Si ces fourmis venaient à disparaître ou si leur nombre diminuait considérablement, de nombreux changements surviendraient.

« Comme leur nom l'indique, les fourmis moissonneuses jouent un rôle crucial dans la dispersion et la germination des graines », dit Kabesiime. « Si vous les avez déjà observées, vous auriez remarqué qu'elles transportent des graines vers leurs nids et d'autres endroits, ce qui aide à la dispersion des graines. »

Selon Martins de l'Institut du bassin de Turkana, les fourmis moissonneuses, dont l'ardeur est mentionnée par le roi Salomon dans la Bible, maintiennent la santé emblématique de la vallée du Rift au Kenya en dispersant et mélangeant les graines d'herbe à travers le paysage.
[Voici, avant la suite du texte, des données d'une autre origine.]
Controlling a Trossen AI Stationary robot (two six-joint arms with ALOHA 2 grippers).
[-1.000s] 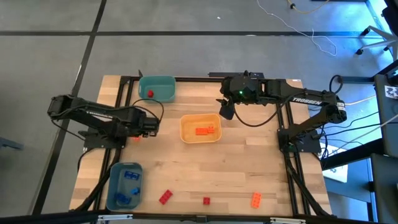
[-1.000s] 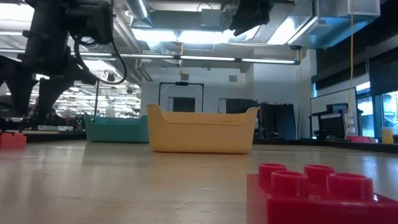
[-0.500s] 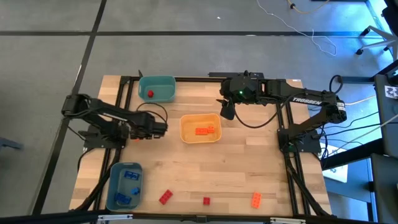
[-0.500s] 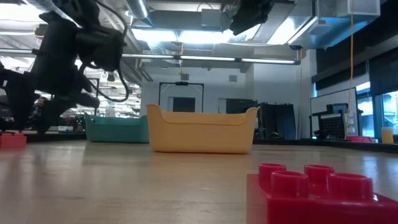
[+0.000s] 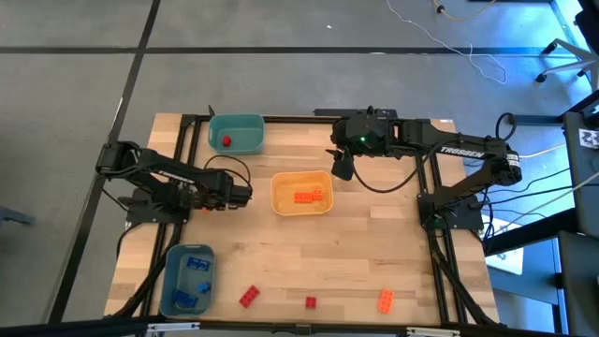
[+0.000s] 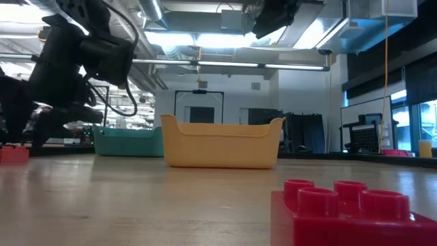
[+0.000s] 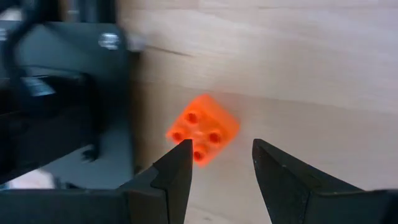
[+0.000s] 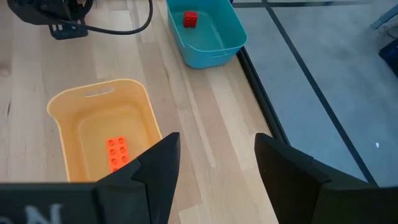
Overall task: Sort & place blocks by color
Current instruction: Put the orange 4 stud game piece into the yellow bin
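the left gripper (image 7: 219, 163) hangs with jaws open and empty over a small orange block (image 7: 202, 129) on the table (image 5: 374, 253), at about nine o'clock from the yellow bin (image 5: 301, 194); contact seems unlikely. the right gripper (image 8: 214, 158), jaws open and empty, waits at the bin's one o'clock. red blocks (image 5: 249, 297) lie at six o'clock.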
« Si nous perdions tous les éléphants d'Afrique, nous serions dévastés, mais les prairies continueraient d'exister. Si nous perdions toutes les fourmis moissonneuses et les termites, la savane s'effondrerait », affirme Martins.

Elles vivent dans le sol, creusant constamment des tunnels et construisant leurs nids, un processus qui aère le sol et mélange les nutriments, ce qui favorise la croissance des plantes.

« Sans elles, il y aurait une biodiversité réduite et la croissance des plantes serait impactée en raison d'une aération réduite du sol », ajoute Kabesiime.

Les grandes fourmis moissonneuses africaines sont également des charognards, ce qui aide au processus de décomposition et à la formation du sol dont dépendent les plantes.

Reines des fourmis

Au-delà de leur contribution essentielle à la formation du sol, elles aident à contrôler d'autres nuisibles.

« Parfois, vous les voyez transporter d'autres insectes, ce qui aide au contrôle des nuisibles, notamment dans les paysages agricoles, mais elles servent également de nourriture à d'autres espèces comme les oiseaux, les amphibiens et d'autres créatures qui dépendent des petits insectes. »

Les environnementalistes trouvent cependant particulièrement inquiétant le ciblage des reines des fourmis.

Les reines sont vitales pour toute colonie, car elles sont les seules capables de pondre des œufs qui deviendront des ouvrières, des soldats et de futures reines. Leur trafic pourrait donc mettre en péril les colonies.